New Memory Controller Key attributes

While there is an alternative solution to extend the memory capacity by utilizing NVM as storage, such solution is not the best owing to the block interface, incompatible with the conventional memory bus, and extremely long latency of NVM. For example, “NVM as Cache” adopts NVM as cache for system storage. This strategy can provide a larger memory capacity than DRAM and provide the data persistency. While this solution can be used for storage cache, the performance is still far from DRAM. Moreover, the solution requires an OS and file system support, which makes system complicated and in-energy efficient. On the other hand, “NVDIMM-N” is a standard persistent memory, offered by JEDEC. It integrates DRAM and NVM into a single DIMM module. In contrast to the NVM as Cache solution, NVDIMM-N module no needs OS and file system support since it can be accessed by conventional load/store instructions over the DRAM interface.
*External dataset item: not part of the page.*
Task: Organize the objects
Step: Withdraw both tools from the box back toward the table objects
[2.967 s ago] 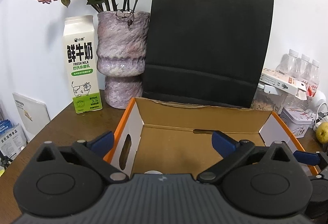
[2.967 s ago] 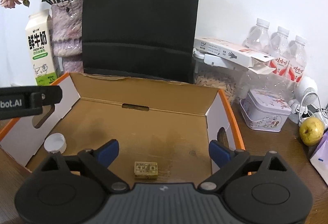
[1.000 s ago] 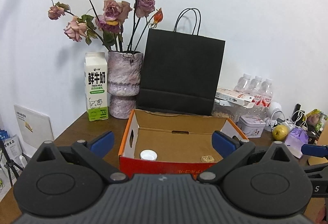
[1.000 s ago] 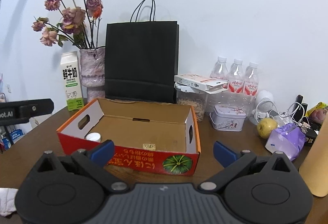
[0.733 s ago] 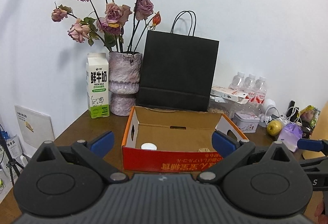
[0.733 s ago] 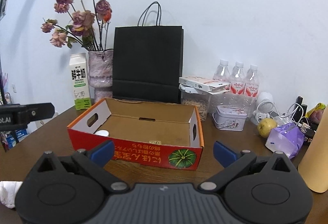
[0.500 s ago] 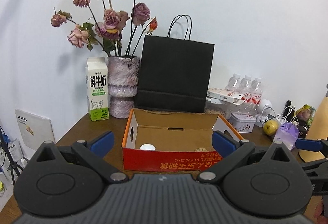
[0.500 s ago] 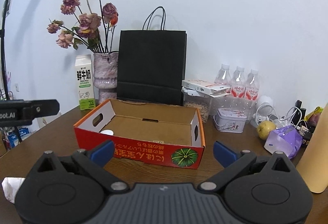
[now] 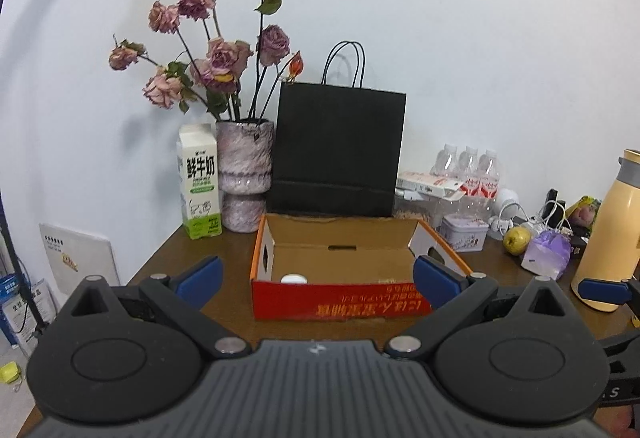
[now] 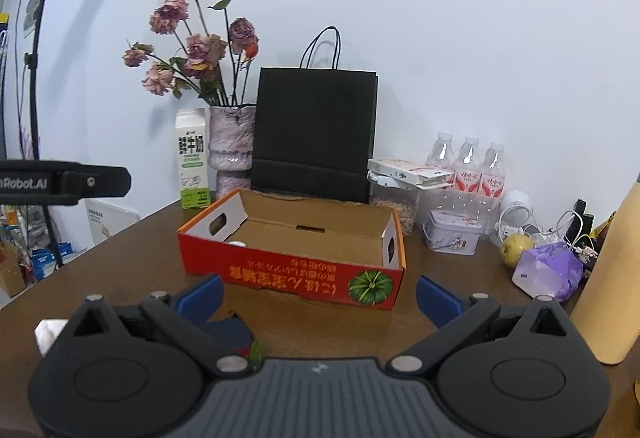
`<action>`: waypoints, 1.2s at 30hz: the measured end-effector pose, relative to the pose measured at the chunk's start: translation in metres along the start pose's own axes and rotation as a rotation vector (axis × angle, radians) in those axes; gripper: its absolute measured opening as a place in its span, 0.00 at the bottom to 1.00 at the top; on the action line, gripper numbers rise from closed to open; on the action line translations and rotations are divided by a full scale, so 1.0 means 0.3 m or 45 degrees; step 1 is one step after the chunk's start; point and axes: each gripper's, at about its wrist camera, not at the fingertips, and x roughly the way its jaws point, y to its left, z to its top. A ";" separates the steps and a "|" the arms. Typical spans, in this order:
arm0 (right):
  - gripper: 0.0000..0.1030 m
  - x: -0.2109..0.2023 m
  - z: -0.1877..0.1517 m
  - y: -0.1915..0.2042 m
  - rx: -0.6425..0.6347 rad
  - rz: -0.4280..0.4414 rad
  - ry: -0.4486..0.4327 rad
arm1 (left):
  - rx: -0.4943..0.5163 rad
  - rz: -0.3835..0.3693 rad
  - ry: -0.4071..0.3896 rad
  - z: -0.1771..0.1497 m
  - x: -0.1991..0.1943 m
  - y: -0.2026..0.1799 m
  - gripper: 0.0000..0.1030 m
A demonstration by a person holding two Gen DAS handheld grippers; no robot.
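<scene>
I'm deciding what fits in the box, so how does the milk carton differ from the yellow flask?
The milk carton is white and green with printed characters; the yellow flask is plain yellow with a grey band. The carton stands left of the red box, beside the vase; the flask stands right. Both stand upright on the table.

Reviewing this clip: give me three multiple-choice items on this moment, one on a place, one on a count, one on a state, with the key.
1. Where does the milk carton stand?
A. inside the box
B. left of the vase, by the wall
C. in front of the thermos

2. How many water bottles stand in the row by the wall?
A. two
B. three
C. five

3. How is the left gripper?
A. open, holding nothing
B. shut on the white cap
C. shut on the pear

Key: 1 B, the carton stands beside the vase; 2 B, three capped bottles show side by side; 3 A, its blue pads stand wide apart with the box seen between them.
</scene>
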 end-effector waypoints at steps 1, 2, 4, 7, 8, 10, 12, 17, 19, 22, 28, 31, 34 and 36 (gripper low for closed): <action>1.00 -0.013 -0.007 0.003 -0.001 0.004 0.000 | -0.002 0.001 0.006 -0.004 -0.008 0.005 1.00; 1.00 -0.027 -0.015 0.006 -0.002 0.006 -0.002 | -0.004 0.004 0.012 -0.010 -0.020 0.010 1.00; 1.00 -0.059 -0.031 0.012 -0.003 0.016 -0.006 | -0.004 0.004 0.019 -0.020 -0.047 0.020 1.00; 1.00 -0.110 -0.056 0.027 -0.014 0.023 -0.008 | 0.007 0.009 0.024 -0.038 -0.089 0.035 1.00; 1.00 -0.125 -0.062 0.031 -0.020 0.026 -0.010 | 0.011 0.013 0.023 -0.046 -0.107 0.040 1.00; 1.00 -0.157 -0.079 0.043 -0.026 0.029 -0.009 | 0.010 0.019 0.024 -0.060 -0.138 0.051 1.00; 1.00 -0.189 -0.100 0.055 -0.027 0.036 -0.009 | 0.003 0.024 0.029 -0.078 -0.170 0.063 1.00; 1.00 -0.262 -0.156 0.096 -0.027 0.052 -0.005 | 0.003 0.029 0.048 -0.135 -0.252 0.086 1.00; 1.00 -0.290 -0.179 0.115 -0.027 0.064 0.000 | 0.002 0.024 0.052 -0.159 -0.287 0.095 1.00; 1.00 -0.335 -0.216 0.148 -0.031 0.075 0.003 | 0.011 0.022 0.057 -0.200 -0.339 0.106 1.00; 1.00 -0.416 -0.278 0.208 -0.027 0.107 0.002 | 0.025 0.019 0.063 -0.283 -0.447 0.129 1.00; 1.00 -0.449 -0.312 0.234 -0.023 0.119 0.004 | 0.023 0.016 0.064 -0.326 -0.491 0.140 1.00; 1.00 -0.478 -0.344 0.259 -0.025 0.118 0.011 | 0.030 0.020 0.067 -0.363 -0.528 0.150 1.00; 1.00 -0.495 -0.365 0.275 -0.023 0.122 0.018 | 0.031 0.027 0.069 -0.387 -0.552 0.156 1.00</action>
However, NVM is invisible to processors, and the storage capacity of NVDIMM-N is limited by its internal DRAM.
The persistent NVDIMM technology, one of MEMRAY’s new memory solutions, addresses the shortcomings brought by these two strategies. The new memory controller of MEMRAY exposes the entire NVM storage capacity to processors over DRAM interface. This in turn removes the file system and OS requirement, while offering large storage space. MEMRAY’s memory controller also hides the long latency imposed by the underlying NVM and supports all persistent instructions, which can incarnate a persistent NVDIMM as persistent and large memory solution.

1. Firmwareless SSD

Solid state drives (SSDs) become major storage media in diverse computing domains . In particular, enterprise, high performance computing and datacenters require much higher performance, and their demands get increasing. While flash-based SSDs are yet faster than spinning disks, the major industry trend is to make flash denser rather than faster by stacking multiple flash layers and/or putting more bit presentations per bit.

While the new memory can be a very promising storage backend to realize a microsecond-scale latency PCIe storage card, power consumption behaviors of each card are expensively higher than middle-end flash storage This high power consumption is observed by other fast PCIe storage cards as well. The reason is that they require more computing resources, including DRAM andCPU. The computing resources are mainly used for firmware executions, which manage in practice internal DRAM buffer, queue, address translation, and reliability of storage.

The design of efficient firmware takes a key role of modern SSDs, but we believe that firmware operations can be a burden for the fast PCIe storage cards in the near future. Specifically, as the access latency of new memory is now around a few microseconds, the firmware executions become a critical performance bottleneck.

Memray’s PRAM controller technology enables to remove the internal CPU and DRAM resources from modern NVMe SSD architectures and realize energy-efficient new memory based block storage, “Firmwareless SSD”.

Firmwarless SSD will deliver significantly better bandwidth and latency behavior in addition to less energy consumption.

2. AI Accelerator

Deep neural networks (DNNs) have been paid significant attention as they are used for a wide spectrum of deep learning based predictions on massive data across many domains, such as visual understanding, speech perception and automated reasoning. FPGA-based hardware accelerations are a promising solution to meet the high demands of computing and energy efficiency for diverse DNN models.

One of well known issues behind the FPGA-based hardware acceleration approach is a limited storage capacity to accommodate all input/output data with the accelerator’s on-chip memory. In cases where the data do not fit with the internal on-chip memory, it introduces a host overflow that requires often transferring data between the host and FPGA board.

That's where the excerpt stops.